### ASSIGNMENT
Copy out the entries below in full and exactly.

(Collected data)
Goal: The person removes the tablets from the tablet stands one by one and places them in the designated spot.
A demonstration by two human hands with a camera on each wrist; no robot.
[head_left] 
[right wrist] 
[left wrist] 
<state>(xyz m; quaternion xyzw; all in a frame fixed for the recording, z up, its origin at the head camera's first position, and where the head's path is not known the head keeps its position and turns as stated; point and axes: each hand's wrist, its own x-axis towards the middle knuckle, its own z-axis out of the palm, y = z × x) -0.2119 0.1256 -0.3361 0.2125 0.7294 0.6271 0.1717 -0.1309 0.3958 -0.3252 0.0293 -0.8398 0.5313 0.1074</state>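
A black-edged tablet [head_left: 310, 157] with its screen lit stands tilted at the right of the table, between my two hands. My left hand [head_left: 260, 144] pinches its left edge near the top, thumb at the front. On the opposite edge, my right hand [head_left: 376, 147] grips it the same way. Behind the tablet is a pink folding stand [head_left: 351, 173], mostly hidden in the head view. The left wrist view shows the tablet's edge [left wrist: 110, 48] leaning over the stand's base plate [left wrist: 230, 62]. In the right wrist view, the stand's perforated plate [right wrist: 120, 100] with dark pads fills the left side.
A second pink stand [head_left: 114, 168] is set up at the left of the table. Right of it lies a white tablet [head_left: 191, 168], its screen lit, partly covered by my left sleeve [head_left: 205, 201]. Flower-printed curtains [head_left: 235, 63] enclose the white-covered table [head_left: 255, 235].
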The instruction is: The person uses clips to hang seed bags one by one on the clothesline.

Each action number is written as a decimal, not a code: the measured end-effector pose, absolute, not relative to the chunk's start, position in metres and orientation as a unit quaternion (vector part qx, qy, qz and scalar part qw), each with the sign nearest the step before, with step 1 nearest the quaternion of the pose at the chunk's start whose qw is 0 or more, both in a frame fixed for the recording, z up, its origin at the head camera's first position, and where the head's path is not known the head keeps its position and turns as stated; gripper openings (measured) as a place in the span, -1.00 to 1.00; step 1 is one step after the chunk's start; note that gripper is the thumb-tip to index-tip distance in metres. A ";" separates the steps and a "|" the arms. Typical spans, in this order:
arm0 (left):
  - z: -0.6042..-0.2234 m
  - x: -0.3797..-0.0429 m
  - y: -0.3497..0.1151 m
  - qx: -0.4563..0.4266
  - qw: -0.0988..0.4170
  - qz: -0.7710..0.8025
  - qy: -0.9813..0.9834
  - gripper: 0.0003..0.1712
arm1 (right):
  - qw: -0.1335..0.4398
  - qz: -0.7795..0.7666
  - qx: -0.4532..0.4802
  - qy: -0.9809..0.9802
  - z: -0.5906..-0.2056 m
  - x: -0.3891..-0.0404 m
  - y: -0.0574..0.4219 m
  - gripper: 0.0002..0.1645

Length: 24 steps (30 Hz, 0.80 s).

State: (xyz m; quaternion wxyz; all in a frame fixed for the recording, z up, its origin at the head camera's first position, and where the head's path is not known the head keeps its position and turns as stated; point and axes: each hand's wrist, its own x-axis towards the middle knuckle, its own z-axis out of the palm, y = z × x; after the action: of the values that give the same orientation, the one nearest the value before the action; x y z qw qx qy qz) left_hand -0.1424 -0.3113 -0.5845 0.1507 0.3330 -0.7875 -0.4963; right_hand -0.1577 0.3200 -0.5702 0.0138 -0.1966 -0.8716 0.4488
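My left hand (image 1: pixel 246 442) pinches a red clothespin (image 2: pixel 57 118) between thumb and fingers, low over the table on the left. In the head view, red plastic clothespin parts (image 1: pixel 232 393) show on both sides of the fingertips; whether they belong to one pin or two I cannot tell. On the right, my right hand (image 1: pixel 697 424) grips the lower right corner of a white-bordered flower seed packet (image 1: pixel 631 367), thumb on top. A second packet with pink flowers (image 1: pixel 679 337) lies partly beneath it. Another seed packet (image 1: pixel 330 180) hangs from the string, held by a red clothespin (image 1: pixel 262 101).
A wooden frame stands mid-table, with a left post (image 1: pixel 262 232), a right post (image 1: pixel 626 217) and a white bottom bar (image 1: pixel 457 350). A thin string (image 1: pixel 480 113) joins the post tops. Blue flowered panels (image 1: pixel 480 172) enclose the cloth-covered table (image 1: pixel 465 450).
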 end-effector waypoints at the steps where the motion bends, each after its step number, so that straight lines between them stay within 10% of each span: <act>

### OUTPUT
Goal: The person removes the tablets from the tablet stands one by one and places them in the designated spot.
A demonstration by two human hands with a camera on each wrist; no robot.
[head_left] 
[right wrist] 
[left wrist] 
<state>(xyz m; quaternion xyzw; all in a frame fixed for the recording, z up, its origin at the head camera's first position, and where the head's path is not known the head keeps its position and turns as stated; point and axes: each hand's wrist, its own x-axis towards the middle knuckle, its own z-axis out of the palm, y = z × x) -0.2119 0.1256 -0.3361 0.2125 0.7294 0.6271 0.1717 -0.1309 0.3958 -0.3252 0.0293 -0.8398 0.5313 0.1074</state>
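A black-edged tablet [head_left: 310, 157] with its screen lit stands tilted at the right of the table, between my two hands. My left hand [head_left: 260, 144] pinches its left edge near the top, thumb at the front. On the opposite edge, my right hand [head_left: 376, 147] grips it the same way. Behind the tablet is a pink folding stand [head_left: 351, 173], mostly hidden in the head view. The left wrist view shows the tablet's edge [left wrist: 110, 48] leaning over the stand's base plate [left wrist: 230, 62]. In the right wrist view, the stand's perforated plate [right wrist: 120, 100] with dark pads fills the left side.
A second pink stand [head_left: 114, 168] is set up at the left of the table. Right of it lies a white tablet [head_left: 191, 168], its screen lit, partly covered by my left sleeve [head_left: 205, 201]. Flower-printed curtains [head_left: 235, 63] enclose the white-covered table [head_left: 255, 235].
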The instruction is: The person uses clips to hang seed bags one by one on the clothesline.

Each action number is written as a decimal, not a code: the measured end-effector pose, absolute, not relative to the chunk's start, position in metres and orientation as a unit quaternion (vector part qx, qy, qz and scalar part qw), each with the sign nearest the step before, with step 1 nearest the quaternion of the pose at the chunk's start whose qw is 0 or more, both in a frame fixed for the recording, z up, its origin at the head camera's first position, and where the head's path is not known the head keeps its position and turns as stated; gripper openings (measured) as a place in the span, -1.00 to 1.00; step 1 is one step after the chunk's start; note that gripper is the thumb-tip to index-tip distance in metres. A ";" separates the steps and a "|" the arms. Typical spans, in this order:
arm0 (left):
  - z: -0.6042..-0.2234 m
  - x: -0.3797..-0.0429 m
  - y: -0.3497..0.1151 m
  - qx: -0.4563..0.4266
  - qw: -0.0988..0.4170
  - qz: -0.7710..0.8025
  - qy: -0.9813..0.9834
  - gripper: 0.0003..0.1712
arm1 (right):
  - qw: -0.1335..0.4398
  - qz: -0.7795..0.7666
  - qx: -0.4532..0.4802
  - qy: -0.9809..0.9802
  - z: -0.5906..-0.2056 m
  - x: -0.3891..-0.0404 m
  - y: -0.0574..0.4219 m
  - gripper: 0.0002..0.1645

Length: 24 steps (30 Hz, 0.80 s).

State: (xyz m; quaternion wxyz; all in a frame fixed for the recording, z up, its origin at the head camera's first position, and where the head's path is not known the head keeps its position and turns as stated; point and axes: each hand's wrist, its own x-axis towards the middle knuckle, its own z-axis out of the palm, y = z × x; after the action: of the values that give the same orientation, the one nearest the value before the action; x y z qw qx qy qz) left_hand -0.1424 -0.3113 -0.5845 0.1507 0.3330 -0.7875 -0.4963; right_hand -0.1577 0.3200 -0.5702 0.0138 -0.1966 -0.8716 0.4488
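My left hand (image 1: pixel 246 442) pinches a red clothespin (image 2: pixel 57 118) between thumb and fingers, low over the table on the left. In the head view, red plastic clothespin parts (image 1: pixel 232 393) show on both sides of the fingertips; whether they belong to one pin or two I cannot tell. On the right, my right hand (image 1: pixel 697 424) grips the lower right corner of a white-bordered flower seed packet (image 1: pixel 631 367), thumb on top. A second packet with pink flowers (image 1: pixel 679 337) lies partly beneath it. Another seed packet (image 1: pixel 330 180) hangs from the string, held by a red clothespin (image 1: pixel 262 101).
A wooden frame stands mid-table, with a left post (image 1: pixel 262 232), a right post (image 1: pixel 626 217) and a white bottom bar (image 1: pixel 457 350). A thin string (image 1: pixel 480 113) joins the post tops. Blue flowered panels (image 1: pixel 480 172) enclose the cloth-covered table (image 1: pixel 465 450).
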 end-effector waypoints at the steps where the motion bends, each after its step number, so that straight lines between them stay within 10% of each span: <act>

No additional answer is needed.